[What you need to do]
Once the line holding "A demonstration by" is written out, stop; begin at the first line of the material below and retype exactly, dropping pictures.

[Source material]

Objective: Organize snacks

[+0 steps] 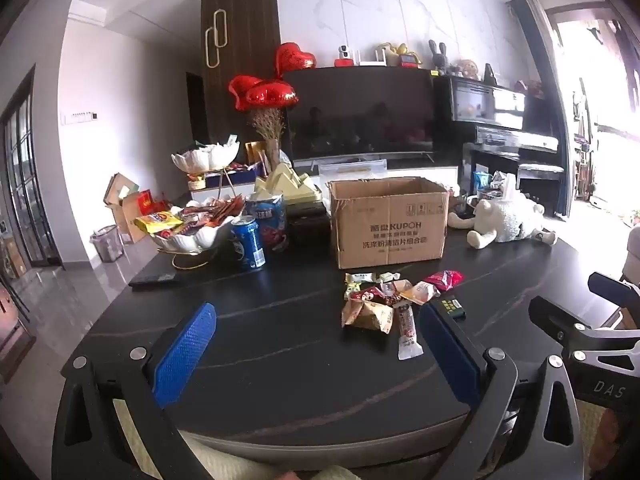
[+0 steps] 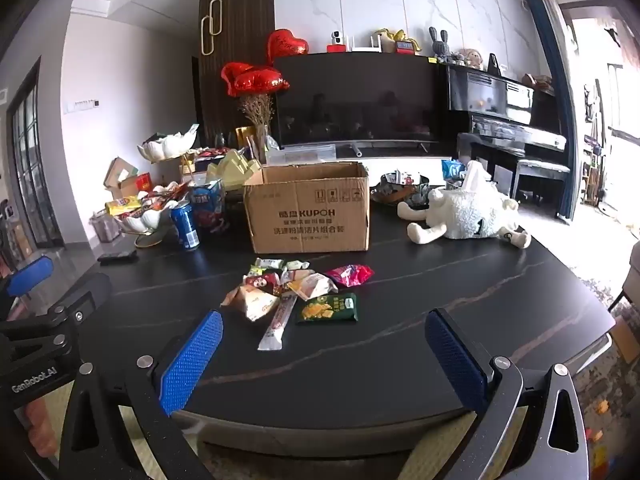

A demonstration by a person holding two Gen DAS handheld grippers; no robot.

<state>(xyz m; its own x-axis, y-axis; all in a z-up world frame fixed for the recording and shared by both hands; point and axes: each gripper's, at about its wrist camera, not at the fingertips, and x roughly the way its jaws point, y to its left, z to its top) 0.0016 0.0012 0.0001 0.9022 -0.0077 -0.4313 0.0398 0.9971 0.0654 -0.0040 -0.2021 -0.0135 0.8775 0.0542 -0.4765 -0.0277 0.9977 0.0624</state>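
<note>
Left wrist view: left gripper jaws fully spread, nothing between them. Its right finger covers most of the green cracker packet. Snack pile lies on the dark veined worktop, just before one open cardboard box; wrappers overlap, count unclear.

Right wrist view: right gripper jaws likewise wide, empty. One blue can, one plush sheep, three red heart balloons; living room, TV behind.

A snack pile lies on the counter before a cardboard box, can to its left, plush toy to its right.
</note>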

[Task response]
Objective: Organize snacks

[+0 steps] 
[+0 steps] 

A demonstration by a person holding two Gen DAS handheld grippers; no robot.

With this, the exercise is finished.